The records:

════════

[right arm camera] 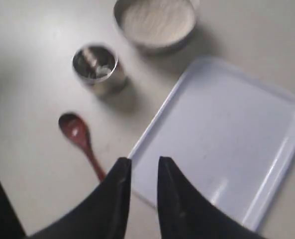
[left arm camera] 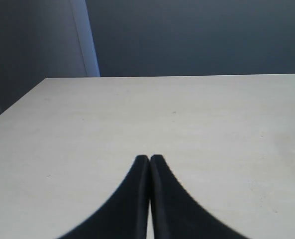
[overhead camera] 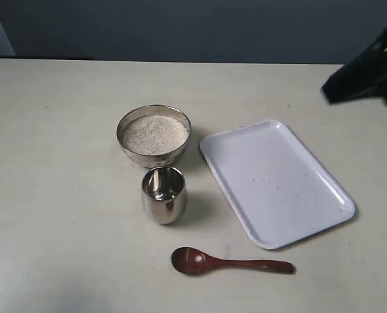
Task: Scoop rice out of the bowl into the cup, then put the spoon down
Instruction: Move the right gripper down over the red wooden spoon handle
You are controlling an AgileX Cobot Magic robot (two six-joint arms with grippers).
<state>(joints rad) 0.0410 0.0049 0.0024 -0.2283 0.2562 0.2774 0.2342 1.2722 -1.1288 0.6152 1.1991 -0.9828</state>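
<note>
The steel bowl, heaped with white rice, stands mid-table. Just in front of it is the small steel cup. Nearer the front edge the reddish-brown wooden spoon lies flat, scoop to the left, untouched. My right gripper hovers high above the tray's near corner, open by a narrow gap with nothing in it; its arm shows at the exterior view's upper right. My left gripper is shut over bare table and does not show in the exterior view.
A white rectangular tray lies slantwise to the right of the bowl and cup, with nothing on it. The pale table runs back to a dark wall. A sliver of metal shows at the left wrist view's edge.
</note>
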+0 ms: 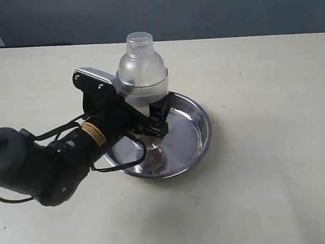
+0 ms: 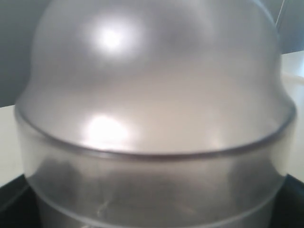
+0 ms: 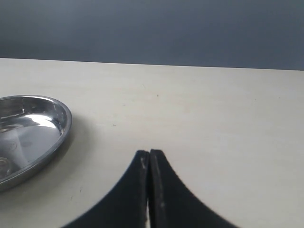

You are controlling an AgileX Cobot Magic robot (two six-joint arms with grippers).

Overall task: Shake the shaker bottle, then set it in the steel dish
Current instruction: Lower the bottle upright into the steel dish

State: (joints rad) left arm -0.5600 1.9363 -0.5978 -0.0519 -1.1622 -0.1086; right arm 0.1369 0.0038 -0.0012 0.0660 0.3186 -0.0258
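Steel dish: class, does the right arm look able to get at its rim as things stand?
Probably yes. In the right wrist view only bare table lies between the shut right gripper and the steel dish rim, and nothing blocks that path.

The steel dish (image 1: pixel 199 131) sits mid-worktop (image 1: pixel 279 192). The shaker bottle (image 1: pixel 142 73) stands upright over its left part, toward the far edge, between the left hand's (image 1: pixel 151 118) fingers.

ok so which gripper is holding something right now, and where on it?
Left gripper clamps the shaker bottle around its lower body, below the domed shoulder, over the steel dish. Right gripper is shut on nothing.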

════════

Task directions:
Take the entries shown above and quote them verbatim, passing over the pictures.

Response below:
[right arm camera] 
[left arm camera] 
[overhead camera] 
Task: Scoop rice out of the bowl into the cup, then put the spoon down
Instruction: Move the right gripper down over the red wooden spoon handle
You are controlling an AgileX Cobot Magic robot (two six-joint arms with grippers).
<state>(joints rad) 0.0410 0.0049 0.0024 -0.2283 0.2562 0.2774 0.2342 1.2722 -1.1288 0.6152 1.1991 -0.9828</state>
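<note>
The steel bowl, heaped with white rice, stands mid-table. Just in front of it is the small steel cup. Nearer the front edge the reddish-brown wooden spoon lies flat, scoop to the left, untouched. My right gripper hovers high above the tray's near corner, open by a narrow gap with nothing in it; its arm shows at the exterior view's upper right. My left gripper is shut over bare table and does not show in the exterior view.
A white rectangular tray lies slantwise to the right of the bowl and cup, with nothing on it. The pale table runs back to a dark wall. A sliver of metal shows at the left wrist view's edge.
</note>
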+0 ms: 
+0 ms: 
+0 ms: 

You are controlling an AgileX Cobot Magic robot (two six-joint arms with grippers).

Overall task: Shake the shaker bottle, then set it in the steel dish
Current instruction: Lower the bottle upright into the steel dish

State: (joints rad) left arm -0.5600 1.9363 -0.5978 -0.0519 -1.1622 -0.1086; right arm 0.1369 0.0038 -0.0012 0.0660 0.3186 -0.0258
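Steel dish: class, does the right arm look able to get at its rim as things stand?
Probably yes. In the right wrist view only bare table lies between the shut right gripper and the steel dish rim, and nothing blocks that path.

The steel dish (image 1: pixel 199 131) sits mid-worktop (image 1: pixel 279 192). The shaker bottle (image 1: pixel 142 73) stands upright over its left part, toward the far edge, between the left hand's (image 1: pixel 151 118) fingers.

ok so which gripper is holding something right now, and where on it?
Left gripper clamps the shaker bottle around its lower body, below the domed shoulder, over the steel dish. Right gripper is shut on nothing.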

Nothing remains open in this exercise.